PROBLEM REQUIREMENTS |
The answer must consist of each line below that holds the word "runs", copied as it stands.
*** DATA Section Begins ***
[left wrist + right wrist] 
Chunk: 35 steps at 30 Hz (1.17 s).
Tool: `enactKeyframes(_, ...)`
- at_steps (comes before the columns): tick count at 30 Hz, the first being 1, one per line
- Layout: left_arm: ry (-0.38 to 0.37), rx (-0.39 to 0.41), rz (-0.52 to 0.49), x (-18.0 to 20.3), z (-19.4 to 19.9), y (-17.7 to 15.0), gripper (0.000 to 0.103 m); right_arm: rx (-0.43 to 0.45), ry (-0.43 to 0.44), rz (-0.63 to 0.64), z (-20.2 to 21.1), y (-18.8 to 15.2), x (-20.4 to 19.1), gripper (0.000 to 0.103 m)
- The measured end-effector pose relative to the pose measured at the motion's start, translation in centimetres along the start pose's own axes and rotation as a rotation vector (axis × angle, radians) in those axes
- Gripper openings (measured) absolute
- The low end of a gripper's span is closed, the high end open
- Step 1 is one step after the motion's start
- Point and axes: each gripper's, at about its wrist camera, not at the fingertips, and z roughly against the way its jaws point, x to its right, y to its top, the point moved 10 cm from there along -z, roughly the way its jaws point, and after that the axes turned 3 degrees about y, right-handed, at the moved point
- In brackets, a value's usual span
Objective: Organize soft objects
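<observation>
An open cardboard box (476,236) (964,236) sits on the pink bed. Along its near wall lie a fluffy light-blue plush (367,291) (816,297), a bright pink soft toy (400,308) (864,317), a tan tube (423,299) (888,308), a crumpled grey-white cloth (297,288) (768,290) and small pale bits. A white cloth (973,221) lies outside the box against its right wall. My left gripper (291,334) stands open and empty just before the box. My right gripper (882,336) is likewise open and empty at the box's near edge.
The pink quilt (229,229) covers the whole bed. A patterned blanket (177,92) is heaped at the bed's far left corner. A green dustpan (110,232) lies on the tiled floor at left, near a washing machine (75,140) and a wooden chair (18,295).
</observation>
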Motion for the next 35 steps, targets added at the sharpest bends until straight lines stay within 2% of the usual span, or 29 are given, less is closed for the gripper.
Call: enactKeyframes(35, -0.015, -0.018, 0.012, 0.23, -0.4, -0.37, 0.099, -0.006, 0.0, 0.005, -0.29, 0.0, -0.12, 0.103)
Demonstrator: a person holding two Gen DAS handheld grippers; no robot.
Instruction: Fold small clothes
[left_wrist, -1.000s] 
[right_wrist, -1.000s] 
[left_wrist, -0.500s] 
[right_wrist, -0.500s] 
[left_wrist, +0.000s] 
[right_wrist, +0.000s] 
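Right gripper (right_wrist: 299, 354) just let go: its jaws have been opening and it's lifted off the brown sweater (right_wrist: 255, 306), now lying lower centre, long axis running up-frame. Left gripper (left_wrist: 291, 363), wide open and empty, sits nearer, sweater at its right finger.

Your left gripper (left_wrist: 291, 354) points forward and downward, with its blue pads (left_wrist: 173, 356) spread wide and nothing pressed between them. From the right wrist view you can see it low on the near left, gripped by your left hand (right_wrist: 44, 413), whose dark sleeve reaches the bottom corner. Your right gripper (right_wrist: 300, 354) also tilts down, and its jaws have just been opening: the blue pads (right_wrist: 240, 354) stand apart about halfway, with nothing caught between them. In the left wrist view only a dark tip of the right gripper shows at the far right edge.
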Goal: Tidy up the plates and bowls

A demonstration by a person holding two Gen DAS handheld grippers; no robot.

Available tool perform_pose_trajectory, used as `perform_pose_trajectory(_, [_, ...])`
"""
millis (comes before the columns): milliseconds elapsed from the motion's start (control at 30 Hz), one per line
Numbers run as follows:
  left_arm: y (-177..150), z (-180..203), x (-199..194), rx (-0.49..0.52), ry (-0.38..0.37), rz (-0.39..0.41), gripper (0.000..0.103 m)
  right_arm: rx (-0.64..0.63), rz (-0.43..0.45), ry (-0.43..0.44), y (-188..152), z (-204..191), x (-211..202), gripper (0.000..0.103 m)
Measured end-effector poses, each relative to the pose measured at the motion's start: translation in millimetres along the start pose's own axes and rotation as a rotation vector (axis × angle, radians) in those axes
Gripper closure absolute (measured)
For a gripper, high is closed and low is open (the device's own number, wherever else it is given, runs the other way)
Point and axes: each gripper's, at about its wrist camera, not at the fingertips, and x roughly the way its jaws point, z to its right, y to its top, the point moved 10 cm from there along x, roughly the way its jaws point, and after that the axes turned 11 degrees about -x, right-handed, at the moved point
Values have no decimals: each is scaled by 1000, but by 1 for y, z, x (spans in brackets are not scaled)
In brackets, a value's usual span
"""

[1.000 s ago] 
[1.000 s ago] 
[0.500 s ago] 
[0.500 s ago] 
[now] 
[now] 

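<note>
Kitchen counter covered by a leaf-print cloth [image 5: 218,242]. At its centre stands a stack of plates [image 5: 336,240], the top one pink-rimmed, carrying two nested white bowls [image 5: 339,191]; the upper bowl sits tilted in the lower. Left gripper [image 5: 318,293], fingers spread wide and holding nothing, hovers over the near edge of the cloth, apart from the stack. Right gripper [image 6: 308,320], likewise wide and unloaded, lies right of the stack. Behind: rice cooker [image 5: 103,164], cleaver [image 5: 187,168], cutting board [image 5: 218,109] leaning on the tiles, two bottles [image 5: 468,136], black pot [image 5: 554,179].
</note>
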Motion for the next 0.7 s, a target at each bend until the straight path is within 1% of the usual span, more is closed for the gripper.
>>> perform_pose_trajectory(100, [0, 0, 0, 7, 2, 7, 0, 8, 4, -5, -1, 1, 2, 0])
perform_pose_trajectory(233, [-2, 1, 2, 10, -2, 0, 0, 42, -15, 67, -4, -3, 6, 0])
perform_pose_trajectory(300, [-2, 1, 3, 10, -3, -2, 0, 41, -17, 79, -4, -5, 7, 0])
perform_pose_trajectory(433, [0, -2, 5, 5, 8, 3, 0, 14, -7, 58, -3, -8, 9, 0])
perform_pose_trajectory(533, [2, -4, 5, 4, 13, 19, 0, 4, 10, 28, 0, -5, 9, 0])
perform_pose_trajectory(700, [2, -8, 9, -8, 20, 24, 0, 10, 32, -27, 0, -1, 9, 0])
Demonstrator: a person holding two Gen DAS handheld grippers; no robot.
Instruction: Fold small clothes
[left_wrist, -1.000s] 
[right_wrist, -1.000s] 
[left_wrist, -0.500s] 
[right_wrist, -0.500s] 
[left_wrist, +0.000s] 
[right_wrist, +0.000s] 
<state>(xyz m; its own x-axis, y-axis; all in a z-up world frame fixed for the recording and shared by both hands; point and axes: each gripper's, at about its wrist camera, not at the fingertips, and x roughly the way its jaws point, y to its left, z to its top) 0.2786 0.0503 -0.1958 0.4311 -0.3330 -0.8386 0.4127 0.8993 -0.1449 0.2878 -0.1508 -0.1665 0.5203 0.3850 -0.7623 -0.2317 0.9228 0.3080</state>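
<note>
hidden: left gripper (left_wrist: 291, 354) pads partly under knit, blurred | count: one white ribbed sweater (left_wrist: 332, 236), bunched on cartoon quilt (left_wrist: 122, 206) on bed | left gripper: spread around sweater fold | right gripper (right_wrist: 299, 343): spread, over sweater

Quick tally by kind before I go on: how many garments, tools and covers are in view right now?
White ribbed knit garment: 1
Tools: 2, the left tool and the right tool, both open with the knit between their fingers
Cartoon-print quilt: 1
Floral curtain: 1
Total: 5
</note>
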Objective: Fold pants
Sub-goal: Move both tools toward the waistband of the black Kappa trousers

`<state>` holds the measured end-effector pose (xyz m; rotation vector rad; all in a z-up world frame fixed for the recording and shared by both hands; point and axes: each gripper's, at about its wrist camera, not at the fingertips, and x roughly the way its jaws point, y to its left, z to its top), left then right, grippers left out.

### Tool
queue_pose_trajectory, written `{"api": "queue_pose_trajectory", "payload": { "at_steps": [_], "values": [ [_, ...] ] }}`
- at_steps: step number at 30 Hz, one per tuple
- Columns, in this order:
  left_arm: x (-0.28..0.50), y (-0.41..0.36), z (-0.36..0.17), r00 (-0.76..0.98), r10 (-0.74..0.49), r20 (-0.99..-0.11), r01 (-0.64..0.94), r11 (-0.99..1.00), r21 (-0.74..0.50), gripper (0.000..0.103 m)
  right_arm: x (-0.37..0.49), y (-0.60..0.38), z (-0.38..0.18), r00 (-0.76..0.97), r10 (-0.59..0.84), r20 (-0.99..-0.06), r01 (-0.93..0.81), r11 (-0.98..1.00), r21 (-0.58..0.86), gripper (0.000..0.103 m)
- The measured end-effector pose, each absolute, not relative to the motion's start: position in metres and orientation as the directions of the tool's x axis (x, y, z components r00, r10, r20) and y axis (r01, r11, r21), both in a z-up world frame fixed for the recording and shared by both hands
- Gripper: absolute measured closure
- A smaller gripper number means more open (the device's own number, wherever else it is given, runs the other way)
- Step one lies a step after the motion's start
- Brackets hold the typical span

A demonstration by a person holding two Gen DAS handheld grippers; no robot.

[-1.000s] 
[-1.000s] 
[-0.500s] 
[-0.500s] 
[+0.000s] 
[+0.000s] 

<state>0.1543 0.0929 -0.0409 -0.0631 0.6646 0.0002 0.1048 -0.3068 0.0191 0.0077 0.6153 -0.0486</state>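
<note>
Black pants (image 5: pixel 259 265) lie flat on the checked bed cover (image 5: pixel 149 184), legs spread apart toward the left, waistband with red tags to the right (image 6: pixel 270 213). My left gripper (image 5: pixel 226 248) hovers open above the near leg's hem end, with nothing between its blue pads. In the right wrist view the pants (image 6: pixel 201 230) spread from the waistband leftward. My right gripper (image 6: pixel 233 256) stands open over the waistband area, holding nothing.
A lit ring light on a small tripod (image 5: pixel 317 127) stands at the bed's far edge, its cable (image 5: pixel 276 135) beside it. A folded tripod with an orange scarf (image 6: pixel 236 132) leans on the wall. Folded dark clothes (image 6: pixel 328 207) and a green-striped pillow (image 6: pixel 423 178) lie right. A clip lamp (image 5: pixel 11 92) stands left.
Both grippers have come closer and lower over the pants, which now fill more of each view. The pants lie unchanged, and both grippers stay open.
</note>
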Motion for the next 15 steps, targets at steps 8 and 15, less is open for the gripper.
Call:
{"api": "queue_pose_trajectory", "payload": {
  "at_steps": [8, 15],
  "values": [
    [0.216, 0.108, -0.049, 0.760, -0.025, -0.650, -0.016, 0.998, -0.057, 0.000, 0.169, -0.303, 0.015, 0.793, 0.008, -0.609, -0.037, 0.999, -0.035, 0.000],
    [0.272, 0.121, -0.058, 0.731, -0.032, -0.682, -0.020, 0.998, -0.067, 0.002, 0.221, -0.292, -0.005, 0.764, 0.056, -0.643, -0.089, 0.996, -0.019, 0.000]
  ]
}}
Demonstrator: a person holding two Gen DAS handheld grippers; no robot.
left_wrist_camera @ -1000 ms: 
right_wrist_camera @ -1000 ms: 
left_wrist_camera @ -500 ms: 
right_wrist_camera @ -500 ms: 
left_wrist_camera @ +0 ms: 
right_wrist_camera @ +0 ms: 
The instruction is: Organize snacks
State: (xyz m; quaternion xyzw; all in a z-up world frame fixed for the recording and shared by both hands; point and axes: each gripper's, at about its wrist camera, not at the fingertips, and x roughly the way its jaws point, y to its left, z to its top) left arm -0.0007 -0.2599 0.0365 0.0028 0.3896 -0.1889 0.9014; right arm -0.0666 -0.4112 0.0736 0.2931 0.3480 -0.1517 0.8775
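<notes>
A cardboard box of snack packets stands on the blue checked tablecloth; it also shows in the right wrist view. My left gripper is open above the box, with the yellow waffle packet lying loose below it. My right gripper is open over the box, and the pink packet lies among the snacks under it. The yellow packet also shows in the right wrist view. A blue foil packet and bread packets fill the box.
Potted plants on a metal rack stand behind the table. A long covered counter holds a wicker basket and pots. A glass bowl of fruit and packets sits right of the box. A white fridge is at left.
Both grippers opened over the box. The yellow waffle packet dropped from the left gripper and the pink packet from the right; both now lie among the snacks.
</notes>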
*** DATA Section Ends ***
ANSWER TO THIS EXERCISE |
For a gripper, high is closed and low is open (the device's own number, wherever else it is given, runs the other way)
- A smaller gripper number means more open (the device's own number, wherever else it is given, runs the other way)

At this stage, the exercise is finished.